Tip 3: Speak to people with similar passions

Speak to people with similar passions, interests and even those who have been there and done that. You may be surprised by the complementary ideas they’ll share with you, the opportunities to collaborate and even the mistakes they’ll share with you from their journey (which you can learn from). But if you are blazing an unknown trail, don’t underestimate the impact you can make. Malala Yousafzai, an inspiring female activist for girl’s education in Pakistan, was one of the few who would speak and write about this from the young age of 11. When she was 15, a Taliban gunman attempted to murder her. But she didn’t stop campaigning for girls’ education and is now the youngest-ever Nobel Prize laureate.

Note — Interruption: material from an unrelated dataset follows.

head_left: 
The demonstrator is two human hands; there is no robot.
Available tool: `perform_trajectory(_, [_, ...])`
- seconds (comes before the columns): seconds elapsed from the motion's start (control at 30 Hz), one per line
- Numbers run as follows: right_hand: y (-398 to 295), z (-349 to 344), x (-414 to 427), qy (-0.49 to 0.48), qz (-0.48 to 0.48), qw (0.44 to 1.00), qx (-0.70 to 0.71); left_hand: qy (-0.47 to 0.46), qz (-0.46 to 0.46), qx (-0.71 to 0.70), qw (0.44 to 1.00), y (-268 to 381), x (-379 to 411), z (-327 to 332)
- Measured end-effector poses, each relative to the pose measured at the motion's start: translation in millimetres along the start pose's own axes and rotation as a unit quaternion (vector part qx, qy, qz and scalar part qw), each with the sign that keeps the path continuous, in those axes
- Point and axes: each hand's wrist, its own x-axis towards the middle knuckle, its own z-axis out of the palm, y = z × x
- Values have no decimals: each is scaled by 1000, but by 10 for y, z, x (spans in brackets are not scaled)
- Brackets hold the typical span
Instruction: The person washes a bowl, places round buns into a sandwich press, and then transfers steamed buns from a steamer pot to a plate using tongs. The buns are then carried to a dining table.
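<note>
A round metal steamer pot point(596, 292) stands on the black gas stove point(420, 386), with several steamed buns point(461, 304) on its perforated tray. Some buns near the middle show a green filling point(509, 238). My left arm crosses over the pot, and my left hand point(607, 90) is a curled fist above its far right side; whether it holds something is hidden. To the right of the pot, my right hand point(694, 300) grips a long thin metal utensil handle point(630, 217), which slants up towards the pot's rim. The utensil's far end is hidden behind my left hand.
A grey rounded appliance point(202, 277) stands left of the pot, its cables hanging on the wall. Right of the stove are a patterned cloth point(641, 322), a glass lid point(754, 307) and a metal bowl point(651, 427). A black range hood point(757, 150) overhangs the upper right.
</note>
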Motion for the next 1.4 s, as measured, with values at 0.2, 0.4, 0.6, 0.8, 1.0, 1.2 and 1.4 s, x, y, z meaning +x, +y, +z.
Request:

Tip 4: Accept that setbacks are normal

Whilst pursuing your passion or reason for being, you may experience many set backs such as the lack of support from peers, your ideas being dumped, not receiving financial help, etc. Jack Ma, the founder of Alibaba, shared that he was rejected from Harvard Business School 10 times but that didn’t stop him from starting his company, which is now valued at $264.9 billion. Recognize setbacks as normal and learn from them, dust yourself off and keep moving forward.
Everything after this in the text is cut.